Breaking Bad: Pop Culture and Philosophy

The Cine-Files, issue 11 (fall 2016)

Teresa Bosch

Professor, Austral University, Argentina

 

This video essay explores the convergences between the long running television series, Breaking Bad, and the continental philosophy of Martin Heidegger. Unlike the traditional television character that rarely, if ever, changes, Breaking Bad is about the process of change. Each scene depicts the gradual transformation of the lead character, Walter White, as he becomes his alter ego, Heisenberg, the very embodiment of the uncertainty principle.

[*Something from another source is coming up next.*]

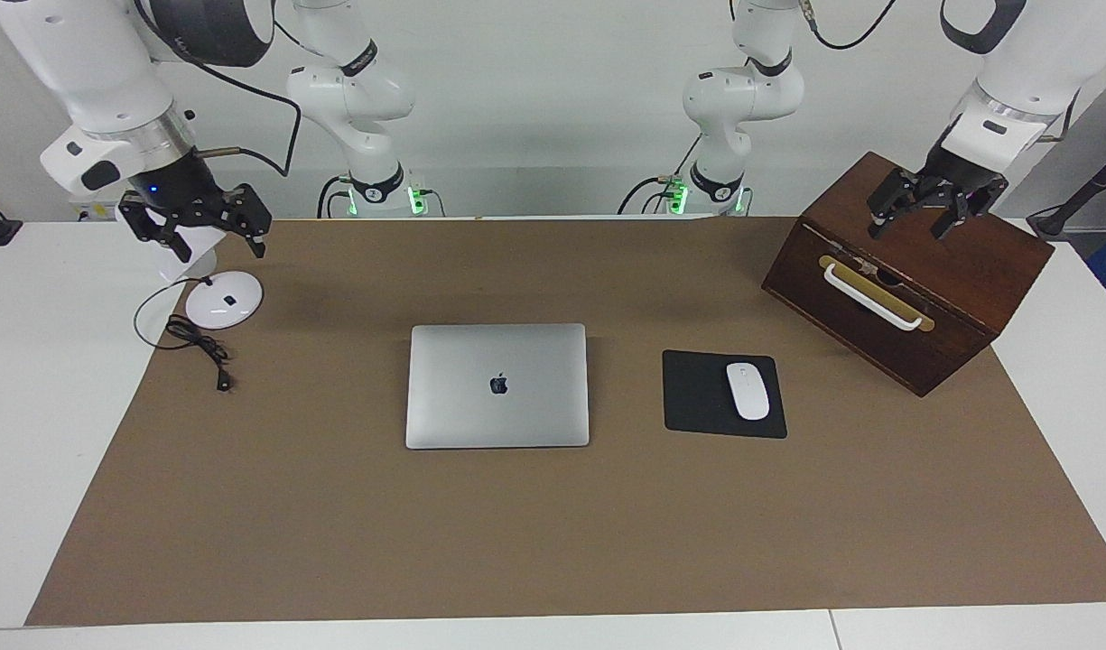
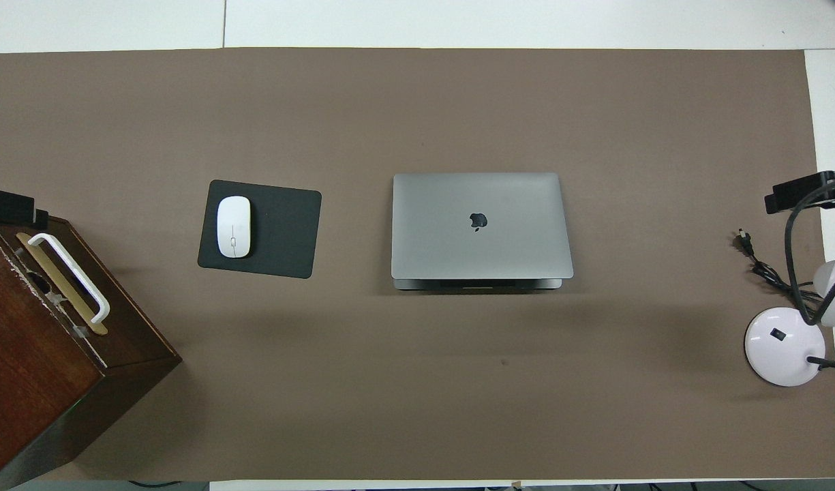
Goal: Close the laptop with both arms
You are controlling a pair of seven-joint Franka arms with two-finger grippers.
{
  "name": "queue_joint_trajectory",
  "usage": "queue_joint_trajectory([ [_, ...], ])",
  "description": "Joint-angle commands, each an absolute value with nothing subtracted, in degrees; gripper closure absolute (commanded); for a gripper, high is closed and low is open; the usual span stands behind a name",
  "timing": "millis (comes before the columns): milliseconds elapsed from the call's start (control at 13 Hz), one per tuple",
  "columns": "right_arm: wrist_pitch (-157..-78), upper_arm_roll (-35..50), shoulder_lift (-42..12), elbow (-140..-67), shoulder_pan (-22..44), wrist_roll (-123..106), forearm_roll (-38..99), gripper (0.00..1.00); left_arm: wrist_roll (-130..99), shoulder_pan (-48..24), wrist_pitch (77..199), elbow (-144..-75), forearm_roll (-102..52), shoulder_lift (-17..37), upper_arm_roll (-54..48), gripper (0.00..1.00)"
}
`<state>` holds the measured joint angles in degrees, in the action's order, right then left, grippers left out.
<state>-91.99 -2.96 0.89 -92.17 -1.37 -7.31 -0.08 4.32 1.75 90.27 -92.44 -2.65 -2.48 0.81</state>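
The silver-grey laptop (image 1: 497, 386) lies in the middle of the brown mat with its lid flat down and the dark apple logo facing up; it also shows in the overhead view (image 2: 480, 224). No keys or trackpad show. My left gripper (image 1: 911, 226) hangs open and empty over the top of the wooden box, far from the laptop; its tip shows in the overhead view (image 2: 8, 204). My right gripper (image 1: 223, 246) hangs open and empty over the white lamp base at the right arm's end of the table; its tip also shows in the overhead view (image 2: 802, 191). Neither gripper touches the laptop.
A dark wooden box (image 1: 959, 298) with a white handle stands at the left arm's end. A black mouse pad (image 1: 697, 397) with a white mouse (image 1: 748, 390) lies beside the laptop. A white round lamp base (image 1: 224, 299) with a black cable (image 1: 196, 343) sits at the right arm's end.
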Motion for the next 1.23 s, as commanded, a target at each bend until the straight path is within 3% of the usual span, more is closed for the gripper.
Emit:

Ultimately, I suggest, popular culture seeks explanations to the same philosophical struggles we confront daily: love, betrayal, passion and death.

The video covers much of the conceptual territory found in my print essay, “Pop Culture and Philosophy: Heisenberg & Heidegger,” written during a visiting fellowship at the University of Southern California.

 

References

Bosch, Teresa. “Pop Culture and Philosophy: Heisenberg & Heidegger,” unpublished essay, 2016.

Breaking Bad, AMC. 2008-2013.

Heidegger, Martin. Sein und Zeit, Germany. Being and Time, SCM Press, State University of New York Press, Harper Collins, 1927.

Simpson, Craig. “A Philosophical Take on the AMC Series: Heidegger would have been a fan of Breaking Bad,” Indiewire, 2013. http://www.indiewire.com/2013/07/heidegger-would-have-been-a-fan-of-breaking-bad-a-philosophical-take-on-the-amc-series-36955/

Koepsell, David and Robert Arp, editors, Breaking Bad and Philosophy: Badder Living through Chemistry, Open Court Press, 2012.